The only son of Marie Hatch, the 97 year old woman who died on March 3rd facing eviction from her home of over 60 years, despite a promised life estate, has filed a motion to continue his mother’s lawsuit against the landlord for elder abuse.  Under California law, elder abuse claims survive the death of an elderly plaintiff.  Heartbroken over the events leading to his mother’s death, Gary Hatch is seeking to substitute into the case on behalf of his late mother.  According to Gary, “My mother didn’t deserve to be treated like an old piece of furniture that could be thrown away.  She really suffered badly after she learned she was being evicted.”

Although Marie Hatch had been promised that she could live in the Burlingame, California house for life based upon a decades-old contract with Vivian Kroeze, the estranged spouse of Kroeze’s granddaughter, David Kantz, started eviction proceedings against Hatch in February.  He originally threatened her eviction during the holidays last December. 

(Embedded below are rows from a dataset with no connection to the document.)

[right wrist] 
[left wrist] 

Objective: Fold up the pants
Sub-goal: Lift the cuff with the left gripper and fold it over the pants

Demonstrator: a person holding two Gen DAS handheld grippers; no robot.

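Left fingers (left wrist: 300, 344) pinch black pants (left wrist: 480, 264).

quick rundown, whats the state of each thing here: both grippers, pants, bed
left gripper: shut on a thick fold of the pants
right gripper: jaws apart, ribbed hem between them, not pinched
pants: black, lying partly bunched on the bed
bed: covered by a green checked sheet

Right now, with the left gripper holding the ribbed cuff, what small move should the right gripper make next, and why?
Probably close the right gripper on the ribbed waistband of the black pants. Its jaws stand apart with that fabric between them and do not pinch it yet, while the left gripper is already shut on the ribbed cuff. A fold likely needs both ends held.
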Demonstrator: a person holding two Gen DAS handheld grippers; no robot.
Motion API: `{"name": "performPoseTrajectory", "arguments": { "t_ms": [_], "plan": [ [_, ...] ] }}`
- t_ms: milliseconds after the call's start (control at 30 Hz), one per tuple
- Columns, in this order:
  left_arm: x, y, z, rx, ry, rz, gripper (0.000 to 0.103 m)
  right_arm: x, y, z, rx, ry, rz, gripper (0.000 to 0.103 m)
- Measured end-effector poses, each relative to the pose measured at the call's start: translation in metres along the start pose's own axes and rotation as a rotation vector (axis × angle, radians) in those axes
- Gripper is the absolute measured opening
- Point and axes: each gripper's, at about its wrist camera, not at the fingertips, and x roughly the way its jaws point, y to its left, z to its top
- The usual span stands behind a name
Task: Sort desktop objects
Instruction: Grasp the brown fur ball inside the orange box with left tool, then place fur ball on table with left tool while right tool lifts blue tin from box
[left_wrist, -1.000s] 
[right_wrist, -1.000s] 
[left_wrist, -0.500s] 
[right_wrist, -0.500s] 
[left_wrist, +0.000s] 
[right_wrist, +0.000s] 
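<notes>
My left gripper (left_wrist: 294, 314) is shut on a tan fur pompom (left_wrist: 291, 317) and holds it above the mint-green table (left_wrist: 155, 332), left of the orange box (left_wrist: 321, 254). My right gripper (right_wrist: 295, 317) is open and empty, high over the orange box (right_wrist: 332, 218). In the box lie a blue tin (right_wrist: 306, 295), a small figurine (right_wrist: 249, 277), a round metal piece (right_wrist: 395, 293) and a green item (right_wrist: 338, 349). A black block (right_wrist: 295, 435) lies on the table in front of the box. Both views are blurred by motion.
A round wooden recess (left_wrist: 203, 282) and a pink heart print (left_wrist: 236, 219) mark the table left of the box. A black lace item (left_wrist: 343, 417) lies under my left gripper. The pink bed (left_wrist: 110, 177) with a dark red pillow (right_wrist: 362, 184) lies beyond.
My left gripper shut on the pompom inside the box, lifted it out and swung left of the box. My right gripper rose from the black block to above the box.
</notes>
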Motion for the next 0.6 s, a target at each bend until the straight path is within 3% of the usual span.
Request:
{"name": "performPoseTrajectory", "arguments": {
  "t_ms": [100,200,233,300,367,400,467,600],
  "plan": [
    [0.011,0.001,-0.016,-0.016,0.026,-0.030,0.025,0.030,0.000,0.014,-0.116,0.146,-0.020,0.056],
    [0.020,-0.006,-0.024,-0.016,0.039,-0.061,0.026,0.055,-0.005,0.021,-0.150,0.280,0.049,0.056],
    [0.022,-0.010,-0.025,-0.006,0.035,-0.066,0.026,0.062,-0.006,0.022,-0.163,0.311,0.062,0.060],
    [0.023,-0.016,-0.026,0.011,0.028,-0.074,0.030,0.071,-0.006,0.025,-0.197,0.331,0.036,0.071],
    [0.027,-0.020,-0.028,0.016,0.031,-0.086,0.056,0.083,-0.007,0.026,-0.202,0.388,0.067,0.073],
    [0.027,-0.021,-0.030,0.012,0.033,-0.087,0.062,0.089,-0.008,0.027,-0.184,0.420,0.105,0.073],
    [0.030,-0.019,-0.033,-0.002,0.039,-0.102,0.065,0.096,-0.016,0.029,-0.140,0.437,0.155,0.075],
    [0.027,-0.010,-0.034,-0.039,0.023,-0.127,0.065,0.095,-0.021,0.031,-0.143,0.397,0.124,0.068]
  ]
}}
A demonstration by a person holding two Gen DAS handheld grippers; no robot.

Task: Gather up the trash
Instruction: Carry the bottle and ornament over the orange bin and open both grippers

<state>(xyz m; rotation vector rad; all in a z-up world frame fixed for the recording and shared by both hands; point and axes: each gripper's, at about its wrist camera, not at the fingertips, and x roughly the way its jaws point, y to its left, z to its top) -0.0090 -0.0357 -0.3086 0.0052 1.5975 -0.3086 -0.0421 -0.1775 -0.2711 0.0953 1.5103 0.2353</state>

After being served with eviction papers in February, Hatch suffered from heart palpitations and anxiety attacks and was rushed to the emergency room.  Later that month, knowing the landlord’s intended appraisal of the home was looming on March 3rd, Hatch’s mental and physical health deteriorated, and she was admitted into the hospital.  On March 3rd she returned home and died of heart failure while her son held her hands.  Nanci Nishimura, one of Hatch’s lawyers said, “In my view, Marie Hatch died of a broken heart, from a broken promise.”  “This is one of the most egregious acts of taking advantage of one of our community’s most vulnerable citizens that I have seen in my legal career,” said Nancy Fineman, another one of Hatch’s lawyers.